■ What you have to do
Give back exactly the lines of the data below, starting with the line that has "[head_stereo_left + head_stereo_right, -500" and going on through the line that has "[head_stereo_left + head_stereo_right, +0".

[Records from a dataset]
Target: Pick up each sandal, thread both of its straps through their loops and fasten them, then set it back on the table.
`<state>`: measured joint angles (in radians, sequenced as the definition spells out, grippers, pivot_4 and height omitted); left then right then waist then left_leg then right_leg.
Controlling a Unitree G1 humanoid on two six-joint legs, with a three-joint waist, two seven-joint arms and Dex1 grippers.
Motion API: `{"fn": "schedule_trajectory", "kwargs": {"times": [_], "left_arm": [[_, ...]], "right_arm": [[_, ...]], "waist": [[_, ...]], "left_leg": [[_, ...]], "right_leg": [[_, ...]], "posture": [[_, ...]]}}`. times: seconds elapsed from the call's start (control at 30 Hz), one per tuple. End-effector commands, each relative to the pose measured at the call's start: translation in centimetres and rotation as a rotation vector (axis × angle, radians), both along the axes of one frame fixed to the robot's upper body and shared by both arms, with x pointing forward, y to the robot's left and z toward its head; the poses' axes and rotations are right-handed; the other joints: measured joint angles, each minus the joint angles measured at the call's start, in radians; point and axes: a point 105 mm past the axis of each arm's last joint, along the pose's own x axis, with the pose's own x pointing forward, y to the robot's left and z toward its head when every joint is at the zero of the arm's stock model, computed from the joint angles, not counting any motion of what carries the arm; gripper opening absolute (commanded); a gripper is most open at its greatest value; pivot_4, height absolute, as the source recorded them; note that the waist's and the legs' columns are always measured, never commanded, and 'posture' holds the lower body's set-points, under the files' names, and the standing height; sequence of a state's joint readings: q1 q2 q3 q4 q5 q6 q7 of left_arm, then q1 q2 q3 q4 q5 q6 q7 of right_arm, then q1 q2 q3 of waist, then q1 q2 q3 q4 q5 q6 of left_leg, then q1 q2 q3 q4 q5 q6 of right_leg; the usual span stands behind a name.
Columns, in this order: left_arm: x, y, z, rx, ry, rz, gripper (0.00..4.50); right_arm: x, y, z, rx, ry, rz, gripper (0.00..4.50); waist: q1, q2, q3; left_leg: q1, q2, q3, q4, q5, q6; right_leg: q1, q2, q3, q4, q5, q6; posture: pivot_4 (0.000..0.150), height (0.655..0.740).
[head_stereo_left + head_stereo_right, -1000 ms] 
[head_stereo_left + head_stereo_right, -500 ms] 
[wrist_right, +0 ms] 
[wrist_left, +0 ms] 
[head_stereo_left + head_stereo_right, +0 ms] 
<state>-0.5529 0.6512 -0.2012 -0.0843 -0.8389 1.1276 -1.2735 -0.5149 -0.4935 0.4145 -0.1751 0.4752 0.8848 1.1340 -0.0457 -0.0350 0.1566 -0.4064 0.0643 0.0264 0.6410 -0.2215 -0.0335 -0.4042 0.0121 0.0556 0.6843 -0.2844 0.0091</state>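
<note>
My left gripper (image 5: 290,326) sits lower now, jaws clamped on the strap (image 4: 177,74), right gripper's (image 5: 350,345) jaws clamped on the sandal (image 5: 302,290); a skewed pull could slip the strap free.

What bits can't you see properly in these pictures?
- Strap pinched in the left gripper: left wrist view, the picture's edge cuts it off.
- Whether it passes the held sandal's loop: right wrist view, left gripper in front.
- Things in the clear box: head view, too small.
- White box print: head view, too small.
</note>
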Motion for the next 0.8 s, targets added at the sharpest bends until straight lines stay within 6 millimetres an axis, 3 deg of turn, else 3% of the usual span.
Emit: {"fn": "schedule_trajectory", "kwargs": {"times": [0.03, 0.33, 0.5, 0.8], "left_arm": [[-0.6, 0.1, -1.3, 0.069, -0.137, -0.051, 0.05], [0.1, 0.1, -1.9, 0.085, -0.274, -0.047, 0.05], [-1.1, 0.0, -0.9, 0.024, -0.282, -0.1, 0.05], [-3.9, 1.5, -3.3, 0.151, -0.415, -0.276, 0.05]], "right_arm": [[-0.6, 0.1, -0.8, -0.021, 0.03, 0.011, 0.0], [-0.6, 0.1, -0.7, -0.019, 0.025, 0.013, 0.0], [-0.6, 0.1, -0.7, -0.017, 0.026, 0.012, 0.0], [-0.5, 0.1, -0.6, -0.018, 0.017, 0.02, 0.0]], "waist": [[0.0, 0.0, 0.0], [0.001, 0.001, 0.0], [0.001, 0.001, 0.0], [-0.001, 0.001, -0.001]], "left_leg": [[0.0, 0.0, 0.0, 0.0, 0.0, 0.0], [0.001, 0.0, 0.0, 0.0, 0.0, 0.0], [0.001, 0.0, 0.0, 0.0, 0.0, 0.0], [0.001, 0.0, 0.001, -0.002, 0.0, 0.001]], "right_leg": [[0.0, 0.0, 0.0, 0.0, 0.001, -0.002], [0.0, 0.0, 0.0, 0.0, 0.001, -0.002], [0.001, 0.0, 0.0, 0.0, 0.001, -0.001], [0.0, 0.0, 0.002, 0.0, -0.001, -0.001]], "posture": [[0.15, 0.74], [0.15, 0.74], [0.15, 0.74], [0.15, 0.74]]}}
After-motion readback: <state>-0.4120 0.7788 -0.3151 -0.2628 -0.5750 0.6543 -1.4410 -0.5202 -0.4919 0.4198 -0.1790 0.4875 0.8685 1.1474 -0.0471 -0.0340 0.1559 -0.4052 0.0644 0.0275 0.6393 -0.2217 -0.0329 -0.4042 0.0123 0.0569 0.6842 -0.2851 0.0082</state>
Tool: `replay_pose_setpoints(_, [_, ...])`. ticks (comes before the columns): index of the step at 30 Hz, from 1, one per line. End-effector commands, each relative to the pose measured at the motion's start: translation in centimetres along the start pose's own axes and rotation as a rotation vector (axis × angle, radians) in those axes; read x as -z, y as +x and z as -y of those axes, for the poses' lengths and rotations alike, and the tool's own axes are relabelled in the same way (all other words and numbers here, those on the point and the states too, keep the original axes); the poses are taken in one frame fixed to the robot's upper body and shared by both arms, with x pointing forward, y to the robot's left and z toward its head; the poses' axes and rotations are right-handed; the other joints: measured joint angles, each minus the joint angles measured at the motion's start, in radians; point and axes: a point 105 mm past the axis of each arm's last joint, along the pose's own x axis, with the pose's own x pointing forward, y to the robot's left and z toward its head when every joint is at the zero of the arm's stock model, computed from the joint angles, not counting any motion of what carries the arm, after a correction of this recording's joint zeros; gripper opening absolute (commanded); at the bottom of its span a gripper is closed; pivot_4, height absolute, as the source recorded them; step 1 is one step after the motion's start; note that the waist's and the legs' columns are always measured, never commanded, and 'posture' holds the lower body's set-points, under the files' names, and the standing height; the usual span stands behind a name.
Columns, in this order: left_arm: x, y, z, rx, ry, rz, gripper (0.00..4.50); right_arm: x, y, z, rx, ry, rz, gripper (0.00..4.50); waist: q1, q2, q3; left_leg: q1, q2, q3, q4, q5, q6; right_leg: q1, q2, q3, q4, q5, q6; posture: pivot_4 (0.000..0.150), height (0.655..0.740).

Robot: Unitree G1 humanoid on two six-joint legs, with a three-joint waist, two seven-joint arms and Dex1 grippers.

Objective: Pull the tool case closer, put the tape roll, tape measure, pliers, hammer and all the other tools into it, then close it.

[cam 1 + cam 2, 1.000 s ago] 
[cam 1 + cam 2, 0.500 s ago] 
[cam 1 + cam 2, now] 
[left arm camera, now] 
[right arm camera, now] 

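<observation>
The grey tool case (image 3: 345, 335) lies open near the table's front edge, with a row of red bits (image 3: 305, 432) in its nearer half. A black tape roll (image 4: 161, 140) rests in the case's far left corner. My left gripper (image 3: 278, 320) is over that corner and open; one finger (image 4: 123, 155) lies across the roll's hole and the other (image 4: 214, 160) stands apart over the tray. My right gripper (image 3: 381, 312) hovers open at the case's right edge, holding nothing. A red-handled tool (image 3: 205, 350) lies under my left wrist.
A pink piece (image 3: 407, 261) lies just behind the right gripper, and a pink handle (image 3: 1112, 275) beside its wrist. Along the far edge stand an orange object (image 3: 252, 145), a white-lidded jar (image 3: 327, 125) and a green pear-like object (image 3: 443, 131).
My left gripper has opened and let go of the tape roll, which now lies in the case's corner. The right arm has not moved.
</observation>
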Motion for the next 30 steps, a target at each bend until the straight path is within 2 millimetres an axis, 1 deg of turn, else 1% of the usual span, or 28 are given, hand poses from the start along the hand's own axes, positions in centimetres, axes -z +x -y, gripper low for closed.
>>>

■ Output
[head_stereo_left + head_stereo_right, -500 ms] 
[wrist_right, +0 ms] 
[wrist_left, +0 ms] 
[head_stereo_left + head_stereo_right, +0 ms] 

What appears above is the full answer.